In termination cases, the burden of proving just and valid cause for dismissing an employee from his employment rests upon the employer, and the latter's failure to discharge that burden would result in a finding that the dismissal is unjustified.19 In the instant case, we agree with the CA that the just cause relied upon by the petitioner in dismissing the private respondent was not proved.

WHEREFORE, the instant petition is DENIED and the assailed Decision and Resolution of the Court of Appeals dated January 5, 2000 and April 24, 2000, respectively, are AFFIRMED.



* On Leave.

1 Penned by Associate Justice Artemio G. Tuquero and concurred in by Justices Ramon U. Mabutas, Jr. and Mercedes Gozo-Dadole.

2 Penned by Associate Justice Mercedes Gozo-Dadole and concurred in by Justices Ramon U. Mabutas, Jr. and Eugenio S. Labitoria.

3 CA Rollo, pp. 61-64.

4 Id., p. 57.

5 Rollo, p. 26.

6 Philsa International Placement and Services Corporation v. The Hon. Secretary of Labor and Employment, et al., G.R. No. 103144, April 4, 2001, 356 SCRA 174, 185.

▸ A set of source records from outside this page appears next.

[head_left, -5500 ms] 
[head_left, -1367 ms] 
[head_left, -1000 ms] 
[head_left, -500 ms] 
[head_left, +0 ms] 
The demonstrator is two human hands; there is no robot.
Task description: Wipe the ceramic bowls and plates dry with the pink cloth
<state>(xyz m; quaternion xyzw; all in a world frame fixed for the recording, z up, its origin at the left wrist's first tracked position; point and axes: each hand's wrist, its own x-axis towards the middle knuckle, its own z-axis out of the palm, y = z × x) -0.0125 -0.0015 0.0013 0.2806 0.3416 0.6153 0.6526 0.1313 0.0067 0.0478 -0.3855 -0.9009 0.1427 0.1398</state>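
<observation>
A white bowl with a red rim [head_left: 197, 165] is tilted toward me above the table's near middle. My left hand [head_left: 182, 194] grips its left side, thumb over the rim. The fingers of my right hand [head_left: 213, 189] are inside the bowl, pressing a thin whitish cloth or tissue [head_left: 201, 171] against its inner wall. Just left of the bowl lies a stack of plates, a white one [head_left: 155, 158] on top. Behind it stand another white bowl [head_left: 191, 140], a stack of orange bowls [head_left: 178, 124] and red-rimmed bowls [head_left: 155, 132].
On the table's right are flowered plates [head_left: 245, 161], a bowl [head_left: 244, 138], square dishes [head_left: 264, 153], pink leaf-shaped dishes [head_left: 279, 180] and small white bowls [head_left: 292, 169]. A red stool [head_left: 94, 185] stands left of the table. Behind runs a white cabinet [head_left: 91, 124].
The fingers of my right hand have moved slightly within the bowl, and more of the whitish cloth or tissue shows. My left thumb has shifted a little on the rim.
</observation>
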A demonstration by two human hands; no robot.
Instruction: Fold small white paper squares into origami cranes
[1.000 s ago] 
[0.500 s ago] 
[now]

7 DMA Shipping Philippines, Inc., et al. v. Cabillar, G.R. No. 155389, February 28, 2005, citing Alfaro v. Court of Appeals, G.R. No. 140812, August 28, 2001, 363 SCRA 799.

8 MTM Garment Manufacturing Inc. v. Court of Appeals, G.R. No. 152336, June 9, 2005.

9 PNB v. Cabansag, G.R. No. 157010, June 21, 2005.

10 Santos v. San Miguel Corporation, G.R. No. 149416, March 14, 2003, 399 SCRA 172, 185.

11 Roquero v. Philippine Airlines, Inc., G.R. No. 152329, April 22, 2003, 401 SCRA 424, 429.

12 NFD International Manning Agents v. NLRC, G.R. No. 116629, January 16, 1998, 284 SCRA 239, 246.

13 Ibid.

14 Ibid.

15 Miranda v. Carreon, G.R. No. 143540, April 11, 2003, 401 SCRA 303, 309.

16 Mitsubishi Motors Phils. Corp. v. Chrysler Phil. Labor Union, G.R. No. 148738, June 29, 2004, 433 SCRA 206, 219.

17 Union Motor Corporation v. NLRC, G.R. No. 159738, December 9, 2004, 445 SCRA 683, 694-695.

18 Id., p. 695.

19 Me-Shurn Corporation, et al. v. Me-Shurn Workers Union, et al., G.R. No. 156292, January 11, 2005, 448 SCRA 41, 50.